* **WHAT TO PRODUCE**: Return exactly the final stretch of the records below, opening with the line that contains "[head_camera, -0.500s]" and closing with the last line.
START EXERCISE INPUTS
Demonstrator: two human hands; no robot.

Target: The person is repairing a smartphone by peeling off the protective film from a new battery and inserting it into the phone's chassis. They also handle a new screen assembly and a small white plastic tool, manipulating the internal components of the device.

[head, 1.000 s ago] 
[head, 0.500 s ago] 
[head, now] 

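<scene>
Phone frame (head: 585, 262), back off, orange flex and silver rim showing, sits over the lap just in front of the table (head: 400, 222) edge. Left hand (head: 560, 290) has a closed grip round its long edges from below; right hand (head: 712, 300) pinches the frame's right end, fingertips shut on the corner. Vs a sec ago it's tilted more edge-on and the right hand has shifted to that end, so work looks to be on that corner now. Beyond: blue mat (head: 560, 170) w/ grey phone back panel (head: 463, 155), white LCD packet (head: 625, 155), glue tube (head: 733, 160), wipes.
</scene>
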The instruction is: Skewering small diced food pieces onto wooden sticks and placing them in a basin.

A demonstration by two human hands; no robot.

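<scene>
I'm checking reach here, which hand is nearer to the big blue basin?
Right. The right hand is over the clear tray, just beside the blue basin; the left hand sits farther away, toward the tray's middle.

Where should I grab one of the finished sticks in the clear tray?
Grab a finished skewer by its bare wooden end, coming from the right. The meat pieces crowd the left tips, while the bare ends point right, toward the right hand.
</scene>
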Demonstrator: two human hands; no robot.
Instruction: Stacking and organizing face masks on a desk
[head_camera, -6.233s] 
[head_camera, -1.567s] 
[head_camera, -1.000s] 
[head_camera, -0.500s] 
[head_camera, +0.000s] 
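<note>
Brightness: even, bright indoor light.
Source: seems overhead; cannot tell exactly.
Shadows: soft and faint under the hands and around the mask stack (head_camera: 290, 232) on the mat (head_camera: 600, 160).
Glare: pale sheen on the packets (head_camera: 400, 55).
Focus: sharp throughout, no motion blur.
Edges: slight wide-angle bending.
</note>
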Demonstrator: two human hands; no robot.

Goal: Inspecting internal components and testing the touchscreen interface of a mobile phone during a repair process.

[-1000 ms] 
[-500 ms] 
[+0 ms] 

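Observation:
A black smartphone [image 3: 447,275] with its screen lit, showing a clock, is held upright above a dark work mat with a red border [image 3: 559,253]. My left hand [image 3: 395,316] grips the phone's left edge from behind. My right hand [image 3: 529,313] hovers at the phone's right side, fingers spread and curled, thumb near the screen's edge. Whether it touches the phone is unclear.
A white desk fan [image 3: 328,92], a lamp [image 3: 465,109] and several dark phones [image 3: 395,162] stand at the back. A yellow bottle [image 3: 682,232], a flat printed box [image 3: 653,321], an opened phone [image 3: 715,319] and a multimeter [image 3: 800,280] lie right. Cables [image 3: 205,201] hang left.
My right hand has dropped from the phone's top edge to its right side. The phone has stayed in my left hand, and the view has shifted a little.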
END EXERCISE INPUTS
* **YOUR SOLUTION**:
[head_camera, -0.500s] 
[head_camera, +0.000s] 
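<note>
Brightness: even, bright indoor light.
Source: seems overhead; cannot tell exactly.
Shadows: soft and faint under the hands and around the mask stack (head_camera: 290, 232) on the mat (head_camera: 600, 160).
Glare: pale sheen on the packets (head_camera: 400, 55).
Focus: sharp throughout, no motion blur.
Edges: slight wide-angle bending.
</note>
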Demonstrator: two human hands; no robot.

Goal: Inspecting internal components and testing the touchscreen interface of a mobile phone during a repair process.

[-1000 ms] 
[-500 ms] 
[+0 ms] 

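Observation:
A black smartphone [image 3: 447,275] with its screen lit, showing a clock, is held upright above a dark work mat with a red border [image 3: 559,253]. My left hand [image 3: 395,316] grips the phone's left edge from behind. My right hand [image 3: 529,313] hovers at the phone's right side, fingers spread and curled, thumb near the screen's edge. Whether it touches the phone is unclear.
A white desk fan [image 3: 328,92], a lamp [image 3: 465,109] and several dark phones [image 3: 395,162] stand at the back. A yellow bottle [image 3: 682,232], a flat printed box [image 3: 653,321], an opened phone [image 3: 715,319] and a multimeter [image 3: 800,280] lie right. Cables [image 3: 205,201] hang left.
My right hand has dropped from the phone's top edge to its right side. The phone has stayed in my left hand, and the view has shifted a little.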

With the answer given, the exercise is complete.